Elgin Platform gas leak in North Sea has been stopped, says platform owner Total

Publish date: May 16, 2012

Total has succeeded in plugging a well at its North Sea Elgin platform that has been leaking gas for more than seven weeks, the French oil group told reporters on Wednesday in a statement.

“We are very happy that this chapter in North Sea gas drilling has finally come to an end,” said Bellona President Frederic Hauge.

Paal Frisvold, director of Bellona Europa in Brussels added that, “we are very relived that the leak has been stopped, but this should prove that there is a need for increased safety standards for offshore drilling,”

Frisvold said “It will be interesting to bring what was learned from [the Elgin blowout] into discussions about elaborations to EU safety standards on offshore drilling.”

The topic of unified safety standards for offshore drilling in EU waters has been a hot topic for Bellona, and Frisvold said he would be discussing the implications of the Elgin leak with EU legislators, as discussion on the topic are currently underway.

Bellona is heavily advocating for a common minimum EU safety standard for offshore installations – a result of the Deepwater Horizon blowout of 2010. 

The Elgin platform was evacuated of 258 workerswhen the gas began leaking on Sunday 25 March.

Total reports leak stopped

Teams of experts from Total and specialist contractors will closely monitor the well in the coming days to confirm the success of the operation, which involved pumping heavy mud into the leaking well and lasted 12 hours, Total said on its website.

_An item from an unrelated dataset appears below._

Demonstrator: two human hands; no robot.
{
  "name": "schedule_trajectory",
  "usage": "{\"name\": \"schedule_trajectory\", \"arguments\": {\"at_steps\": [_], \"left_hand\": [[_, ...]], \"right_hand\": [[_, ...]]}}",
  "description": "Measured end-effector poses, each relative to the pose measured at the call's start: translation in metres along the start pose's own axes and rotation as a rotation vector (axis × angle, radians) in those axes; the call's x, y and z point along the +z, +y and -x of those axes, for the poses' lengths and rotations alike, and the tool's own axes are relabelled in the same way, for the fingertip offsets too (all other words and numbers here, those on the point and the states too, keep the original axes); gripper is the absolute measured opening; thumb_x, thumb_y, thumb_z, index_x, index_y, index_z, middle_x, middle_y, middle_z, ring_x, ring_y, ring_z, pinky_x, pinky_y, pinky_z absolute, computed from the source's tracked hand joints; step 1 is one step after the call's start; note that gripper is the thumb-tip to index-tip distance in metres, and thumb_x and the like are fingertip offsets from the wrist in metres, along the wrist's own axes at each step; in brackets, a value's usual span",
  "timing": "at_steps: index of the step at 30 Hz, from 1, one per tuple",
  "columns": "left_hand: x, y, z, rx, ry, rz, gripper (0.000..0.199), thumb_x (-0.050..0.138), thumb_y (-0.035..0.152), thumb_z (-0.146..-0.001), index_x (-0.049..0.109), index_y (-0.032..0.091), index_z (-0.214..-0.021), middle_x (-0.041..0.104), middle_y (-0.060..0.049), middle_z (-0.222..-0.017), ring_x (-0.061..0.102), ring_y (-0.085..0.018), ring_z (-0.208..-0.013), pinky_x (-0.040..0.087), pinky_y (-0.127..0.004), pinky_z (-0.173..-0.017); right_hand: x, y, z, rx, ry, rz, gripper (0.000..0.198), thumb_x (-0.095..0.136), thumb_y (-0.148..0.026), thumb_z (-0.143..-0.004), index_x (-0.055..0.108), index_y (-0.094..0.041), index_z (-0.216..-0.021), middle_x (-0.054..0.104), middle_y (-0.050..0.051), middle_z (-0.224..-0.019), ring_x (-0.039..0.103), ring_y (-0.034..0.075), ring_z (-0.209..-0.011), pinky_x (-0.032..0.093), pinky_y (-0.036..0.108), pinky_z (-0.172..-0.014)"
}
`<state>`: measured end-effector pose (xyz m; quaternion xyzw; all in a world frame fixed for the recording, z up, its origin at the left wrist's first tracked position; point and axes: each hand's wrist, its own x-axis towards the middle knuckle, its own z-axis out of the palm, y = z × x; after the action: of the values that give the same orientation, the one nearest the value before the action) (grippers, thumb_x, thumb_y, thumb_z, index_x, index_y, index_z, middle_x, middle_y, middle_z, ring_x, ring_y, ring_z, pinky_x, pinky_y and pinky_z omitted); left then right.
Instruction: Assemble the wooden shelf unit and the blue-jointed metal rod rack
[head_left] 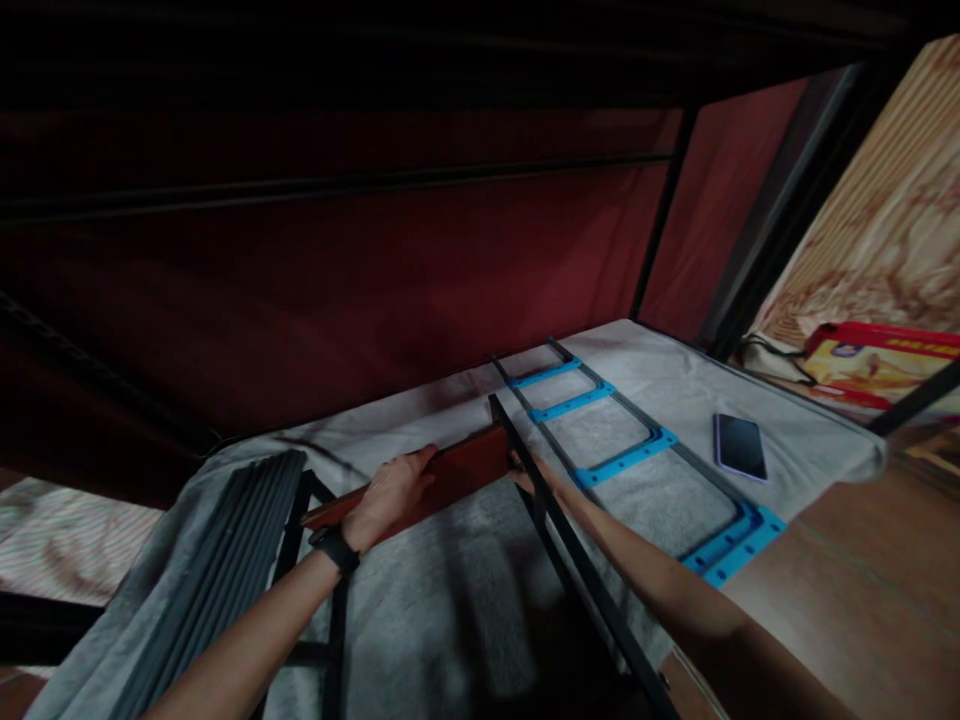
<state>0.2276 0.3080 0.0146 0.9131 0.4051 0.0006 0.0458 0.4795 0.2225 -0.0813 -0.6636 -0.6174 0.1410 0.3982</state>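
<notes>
A reddish-brown wooden board [465, 470] is raised at a slant above the grey cloth, its right end meeting a black metal frame [570, 535]. My left hand [391, 492], with a dark watch at the wrist, is closed over the board's upper edge near its middle. At the right end of the board, my right hand [541, 474] is at the frame, its fingers curled in and partly hidden behind the bar. Another black metal frame [337, 610] stands at the left, below the board's left end.
A bundle of grey tubes [232, 560] lies at the left on the grey cloth [645, 370]. To the right are a rack with blue crosspieces [622, 465] and a phone [740, 446]. A dark red panel [375, 300] closes the back; dark beams hang overhead.
</notes>
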Motion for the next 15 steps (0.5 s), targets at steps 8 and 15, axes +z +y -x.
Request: {"name": "schedule_trajectory", "arguments": {"at_steps": [8, 15], "left_hand": [[-0.003, 0.006, -0.001, -0.071, 0.007, 0.034, 0.044, 0.046, 0.021, -0.091, 0.052, 0.018, -0.135, 0.072, -0.013, -0.110, 0.068, -0.028, -0.103, 0.048, -0.036, -0.086], [0.004, -0.004, 0.007, -0.055, 0.024, 0.066, 0.047, 0.048, 0.022, -0.091, 0.052, 0.019, -0.137, 0.070, -0.012, -0.120, 0.068, -0.027, -0.106, 0.047, -0.035, -0.089]], "right_hand": [[-0.004, -0.007, -0.015, 0.104, -0.263, 0.013, 0.034, 0.054, -0.043, -0.091, 0.069, -0.025, -0.117, 0.074, 0.008, -0.093, 0.069, 0.027, -0.089, 0.056, 0.039, -0.078], [-0.015, -0.024, -0.025, 0.168, -0.480, 0.102, 0.040, 0.059, -0.054, -0.086, 0.070, -0.018, -0.073, 0.054, 0.000, -0.049, 0.060, 0.020, -0.059, 0.053, 0.033, -0.063]]}}
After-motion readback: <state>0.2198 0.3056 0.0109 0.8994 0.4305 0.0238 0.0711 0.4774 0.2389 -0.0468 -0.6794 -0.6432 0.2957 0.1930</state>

The attempt to stop the leak got under way on Tuesday.

Total said in a statement thatthe operation had stopped the well leak within 12 hours and described the development as a “major turning point”.

If proved effective, Total would no longer need to drill relief wells as an alternative measure. Drilling of one of two planned relief wells began last month.

“Today, a major turning point has been achieved,” Yves-Louis Darricarrere, Total’s head of exploration and production, said in a statement.

A company spokesman said it was too soon to say when gas and condensate production could resume. The well that was the source of the gas leak was no longer in operation.

Total Chief Executive Christophe de Margerie has told Reuters that the leak would cost the company slightly more than $300 million in lost production in a worst -ase scenario where production did not restart before the end of the year.

The Elgin platform, pumping some 3 percent of Britain’s gas output from nearly 5000 meters below the seabed, is one of the deepest, most highly pressurized offshore natural gas fields in the world. Output was 9 million cubic metres of gas per day and 60,000 barrels per day of light crude oil, according to Total.

Learn lessons

Darricarrère, said in his statement: “Our absolute priority was to stop the gas leak safely and as quickly as possible.

“We shall now fully complete the ongoing task and take into account the lessons learnt from this incident.”

Scottish Environment Secretary Richard Lochhead told the BBC that, “This is clearly good news from Total that the initial efforts to stop the Elgin gas leak appear to have been successful.”

“Further monitoring will be needed to ensure that this is a lasting solution, but this is a welcome step in the right direction,” he said.

Aside from stopping the blowout, Bellona is concerned about any climactic impact the Elgin leak could have had. Natural gas contains methane, which is 20 times as potent a greenhouse gas as is carbon dioxide.

The climactic impact will likely not be known for some time.